Abstract

In patients with atrial fibrillation (AF) who survive an anticoagulant-related intracranial hemorrhage (ICH), the benefits of restarting oral anticoagulation (OAC) remain unclear. In this study, we sought to determine the effectiveness and safety associated with resumption of OAC in atrial fibrillation patients who survive an ICH. Using 2010-2016 Medicare claims data, we identified patients with non-valvular AF who experienced an OAC-related ICH and survived at least 6weeks after the ICH (n=1502). The primary outcomes included the composite of ischemic stroke and transient ischemic attack (TIA), thromboembolism (TE), a composite of ischemic stroke/TIA and TE, recurrent ICH, and all-cause mortality.
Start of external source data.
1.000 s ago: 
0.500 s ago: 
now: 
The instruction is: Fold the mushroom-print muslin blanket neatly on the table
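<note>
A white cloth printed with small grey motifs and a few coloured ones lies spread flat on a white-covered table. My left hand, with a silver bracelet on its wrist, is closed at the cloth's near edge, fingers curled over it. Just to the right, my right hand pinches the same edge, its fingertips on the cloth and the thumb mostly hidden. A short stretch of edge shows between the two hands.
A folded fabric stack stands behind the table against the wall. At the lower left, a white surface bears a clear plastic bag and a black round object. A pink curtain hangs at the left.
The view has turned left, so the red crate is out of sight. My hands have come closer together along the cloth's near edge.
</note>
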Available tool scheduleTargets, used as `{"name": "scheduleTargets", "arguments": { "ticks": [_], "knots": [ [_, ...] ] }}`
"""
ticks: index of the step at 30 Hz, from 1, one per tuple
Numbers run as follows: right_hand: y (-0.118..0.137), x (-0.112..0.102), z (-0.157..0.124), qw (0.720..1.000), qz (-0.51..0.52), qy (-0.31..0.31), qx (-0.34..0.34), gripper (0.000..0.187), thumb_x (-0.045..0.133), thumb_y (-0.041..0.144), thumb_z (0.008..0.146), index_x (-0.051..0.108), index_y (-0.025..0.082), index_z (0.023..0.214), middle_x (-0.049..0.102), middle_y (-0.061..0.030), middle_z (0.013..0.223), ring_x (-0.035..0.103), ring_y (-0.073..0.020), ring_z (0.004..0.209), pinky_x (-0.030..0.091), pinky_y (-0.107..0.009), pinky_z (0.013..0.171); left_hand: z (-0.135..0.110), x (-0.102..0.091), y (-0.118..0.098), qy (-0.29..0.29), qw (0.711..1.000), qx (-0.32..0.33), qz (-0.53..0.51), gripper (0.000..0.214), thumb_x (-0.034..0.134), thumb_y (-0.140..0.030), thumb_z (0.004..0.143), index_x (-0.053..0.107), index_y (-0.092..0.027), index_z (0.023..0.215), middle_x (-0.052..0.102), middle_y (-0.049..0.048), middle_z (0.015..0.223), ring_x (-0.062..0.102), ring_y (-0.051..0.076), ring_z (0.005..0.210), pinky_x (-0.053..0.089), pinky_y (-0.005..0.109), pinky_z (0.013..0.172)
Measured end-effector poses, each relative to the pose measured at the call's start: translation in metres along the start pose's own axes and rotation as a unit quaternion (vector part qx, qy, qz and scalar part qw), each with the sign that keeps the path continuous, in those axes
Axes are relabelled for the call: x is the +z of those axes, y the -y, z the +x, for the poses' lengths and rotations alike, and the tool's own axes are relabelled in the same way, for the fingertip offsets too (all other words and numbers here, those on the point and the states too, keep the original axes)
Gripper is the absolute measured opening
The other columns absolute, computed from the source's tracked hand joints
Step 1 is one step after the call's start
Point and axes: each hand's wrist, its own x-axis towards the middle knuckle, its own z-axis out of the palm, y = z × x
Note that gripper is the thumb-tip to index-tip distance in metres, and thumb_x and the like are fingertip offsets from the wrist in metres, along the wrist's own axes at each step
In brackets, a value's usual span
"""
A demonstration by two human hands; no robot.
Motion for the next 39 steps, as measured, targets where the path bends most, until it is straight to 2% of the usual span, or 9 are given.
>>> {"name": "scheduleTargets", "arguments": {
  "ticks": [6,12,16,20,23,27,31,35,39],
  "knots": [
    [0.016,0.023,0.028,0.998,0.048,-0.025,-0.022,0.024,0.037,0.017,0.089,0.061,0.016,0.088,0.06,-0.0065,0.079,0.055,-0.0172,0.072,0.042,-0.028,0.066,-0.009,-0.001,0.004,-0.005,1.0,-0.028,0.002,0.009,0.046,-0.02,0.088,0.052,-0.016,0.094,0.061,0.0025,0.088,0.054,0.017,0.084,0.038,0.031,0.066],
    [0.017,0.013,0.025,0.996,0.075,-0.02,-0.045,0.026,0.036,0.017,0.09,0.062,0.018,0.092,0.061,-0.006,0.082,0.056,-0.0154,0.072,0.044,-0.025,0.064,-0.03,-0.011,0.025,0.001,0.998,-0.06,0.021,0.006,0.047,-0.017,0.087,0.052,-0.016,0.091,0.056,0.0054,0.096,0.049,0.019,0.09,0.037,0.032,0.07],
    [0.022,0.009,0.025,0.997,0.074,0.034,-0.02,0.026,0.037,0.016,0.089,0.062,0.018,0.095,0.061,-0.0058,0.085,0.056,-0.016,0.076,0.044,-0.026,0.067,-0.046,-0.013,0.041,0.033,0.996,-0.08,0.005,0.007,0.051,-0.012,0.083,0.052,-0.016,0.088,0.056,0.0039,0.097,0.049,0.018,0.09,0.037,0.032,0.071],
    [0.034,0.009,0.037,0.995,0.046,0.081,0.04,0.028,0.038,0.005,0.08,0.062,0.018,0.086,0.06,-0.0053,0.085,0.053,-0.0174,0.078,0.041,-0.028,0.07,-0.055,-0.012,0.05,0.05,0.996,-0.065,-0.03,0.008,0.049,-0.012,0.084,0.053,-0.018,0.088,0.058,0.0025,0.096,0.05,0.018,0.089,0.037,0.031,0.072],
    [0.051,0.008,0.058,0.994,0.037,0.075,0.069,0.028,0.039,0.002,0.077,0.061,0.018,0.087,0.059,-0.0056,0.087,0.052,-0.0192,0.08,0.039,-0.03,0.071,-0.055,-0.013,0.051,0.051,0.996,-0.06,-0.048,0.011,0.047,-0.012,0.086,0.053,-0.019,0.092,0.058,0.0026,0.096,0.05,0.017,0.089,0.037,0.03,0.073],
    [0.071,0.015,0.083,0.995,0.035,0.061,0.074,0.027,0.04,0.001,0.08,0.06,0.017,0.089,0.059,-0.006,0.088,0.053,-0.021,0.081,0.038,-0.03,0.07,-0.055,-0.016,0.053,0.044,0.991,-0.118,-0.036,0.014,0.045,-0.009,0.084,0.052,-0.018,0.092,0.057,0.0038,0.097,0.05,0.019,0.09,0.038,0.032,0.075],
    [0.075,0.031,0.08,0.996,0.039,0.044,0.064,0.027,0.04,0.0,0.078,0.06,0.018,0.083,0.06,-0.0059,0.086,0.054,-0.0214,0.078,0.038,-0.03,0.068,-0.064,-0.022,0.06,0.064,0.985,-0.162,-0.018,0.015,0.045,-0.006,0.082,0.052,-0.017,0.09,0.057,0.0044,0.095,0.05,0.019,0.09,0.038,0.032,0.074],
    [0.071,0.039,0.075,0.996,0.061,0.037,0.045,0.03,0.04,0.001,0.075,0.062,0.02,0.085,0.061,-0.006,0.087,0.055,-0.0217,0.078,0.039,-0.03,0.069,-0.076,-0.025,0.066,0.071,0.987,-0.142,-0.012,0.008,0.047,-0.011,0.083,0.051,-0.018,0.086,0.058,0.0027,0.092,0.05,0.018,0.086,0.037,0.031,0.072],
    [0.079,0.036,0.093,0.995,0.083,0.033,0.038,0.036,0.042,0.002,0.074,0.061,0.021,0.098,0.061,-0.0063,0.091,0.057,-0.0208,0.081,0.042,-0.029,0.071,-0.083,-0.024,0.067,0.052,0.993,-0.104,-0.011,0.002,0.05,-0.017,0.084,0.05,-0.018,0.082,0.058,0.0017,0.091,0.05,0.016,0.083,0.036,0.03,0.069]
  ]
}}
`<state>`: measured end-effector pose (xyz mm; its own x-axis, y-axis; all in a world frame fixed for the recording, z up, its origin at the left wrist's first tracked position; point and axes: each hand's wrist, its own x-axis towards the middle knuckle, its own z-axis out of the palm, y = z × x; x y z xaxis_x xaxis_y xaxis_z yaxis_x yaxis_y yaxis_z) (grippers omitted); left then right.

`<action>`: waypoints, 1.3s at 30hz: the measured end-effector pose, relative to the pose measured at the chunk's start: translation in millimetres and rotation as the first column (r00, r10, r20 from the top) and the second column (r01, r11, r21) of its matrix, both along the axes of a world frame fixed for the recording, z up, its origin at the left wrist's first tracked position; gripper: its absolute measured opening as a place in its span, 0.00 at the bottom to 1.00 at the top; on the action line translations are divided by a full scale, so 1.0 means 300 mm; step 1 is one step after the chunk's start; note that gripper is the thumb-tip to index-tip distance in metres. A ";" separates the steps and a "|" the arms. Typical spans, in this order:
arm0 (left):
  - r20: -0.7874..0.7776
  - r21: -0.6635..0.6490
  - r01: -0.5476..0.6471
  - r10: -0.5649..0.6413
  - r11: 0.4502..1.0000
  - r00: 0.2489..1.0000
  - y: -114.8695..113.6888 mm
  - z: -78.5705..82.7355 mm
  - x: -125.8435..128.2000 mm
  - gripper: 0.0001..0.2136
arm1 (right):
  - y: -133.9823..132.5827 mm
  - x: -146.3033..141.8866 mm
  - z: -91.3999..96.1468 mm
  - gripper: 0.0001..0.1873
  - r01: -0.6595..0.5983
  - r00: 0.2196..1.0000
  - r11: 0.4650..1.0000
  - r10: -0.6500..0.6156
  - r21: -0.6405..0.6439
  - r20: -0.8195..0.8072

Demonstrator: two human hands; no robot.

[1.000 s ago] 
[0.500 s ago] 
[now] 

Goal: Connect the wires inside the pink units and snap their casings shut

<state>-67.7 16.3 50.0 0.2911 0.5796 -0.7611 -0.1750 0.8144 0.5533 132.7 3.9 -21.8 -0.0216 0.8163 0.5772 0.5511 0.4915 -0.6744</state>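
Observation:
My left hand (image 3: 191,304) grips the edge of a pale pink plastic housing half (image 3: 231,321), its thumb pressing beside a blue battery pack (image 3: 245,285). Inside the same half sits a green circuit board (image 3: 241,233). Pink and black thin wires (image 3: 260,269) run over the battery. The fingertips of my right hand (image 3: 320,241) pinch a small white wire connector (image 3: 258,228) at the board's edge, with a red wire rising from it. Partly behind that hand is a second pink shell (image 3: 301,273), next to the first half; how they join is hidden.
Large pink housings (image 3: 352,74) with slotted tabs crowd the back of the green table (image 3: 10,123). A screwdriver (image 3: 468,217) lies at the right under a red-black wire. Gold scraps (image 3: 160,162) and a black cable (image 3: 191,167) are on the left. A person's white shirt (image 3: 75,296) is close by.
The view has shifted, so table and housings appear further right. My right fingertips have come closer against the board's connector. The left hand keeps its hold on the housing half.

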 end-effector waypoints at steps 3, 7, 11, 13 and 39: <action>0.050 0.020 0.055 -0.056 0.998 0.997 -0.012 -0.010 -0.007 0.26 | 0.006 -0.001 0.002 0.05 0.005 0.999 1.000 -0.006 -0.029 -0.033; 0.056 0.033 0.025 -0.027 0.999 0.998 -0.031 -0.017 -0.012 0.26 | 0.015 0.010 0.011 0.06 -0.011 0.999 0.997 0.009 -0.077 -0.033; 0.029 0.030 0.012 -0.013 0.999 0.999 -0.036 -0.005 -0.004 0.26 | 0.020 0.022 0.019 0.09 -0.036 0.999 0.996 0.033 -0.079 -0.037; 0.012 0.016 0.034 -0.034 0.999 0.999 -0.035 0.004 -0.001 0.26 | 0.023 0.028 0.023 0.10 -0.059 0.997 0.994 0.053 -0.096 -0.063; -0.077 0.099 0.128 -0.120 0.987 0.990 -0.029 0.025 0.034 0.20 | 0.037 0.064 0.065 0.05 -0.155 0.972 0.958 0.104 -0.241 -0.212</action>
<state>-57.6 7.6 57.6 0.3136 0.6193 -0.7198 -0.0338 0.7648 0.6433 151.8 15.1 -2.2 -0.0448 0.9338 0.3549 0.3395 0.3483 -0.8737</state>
We constructed Cox proportional hazard models to evaluate the association between post-ICH OAC resumption, which was measured in a time-dependent manner, and the risk of primary outcomes, while controlling for a comprehensive list of covariates. Among patients who survived an ICH, 69% reinitiated OAC within 6weeks of the event, and among those who resumed OAC, 83% restarted warfarin. There was no significant difference in the risk of ischemic stroke/TIA (hazard ratio [HR] 0.87, 95% confidence interval [CI] 0.62-1.21), TE (HR 0.85, 95% CI 0.55-1.32), and ischemic stroke/TIA/TE (HR 0.81, 95% CI 0.61-1.07) between post-ICH OAC use and non-use. Post-ICH OAC use was associated with a lower risk of recurrent ICH (HR 0.62, 95% CI 0.41-0.95) and all-cause mortality (HR 0.48, 95% CI 0.37-0.62) compared with non-OAC use. In AF patients who survived an ICH, restarting OAC was not associated with a greater risk of recurrent ICH. Evidence from randomized controlled studies is needed to further clarify the clinical benefit of restarting OAC in this high-risk population. Further evaluation of which individuals benefit from restarting OAC is also needed to provide more clinical guidance.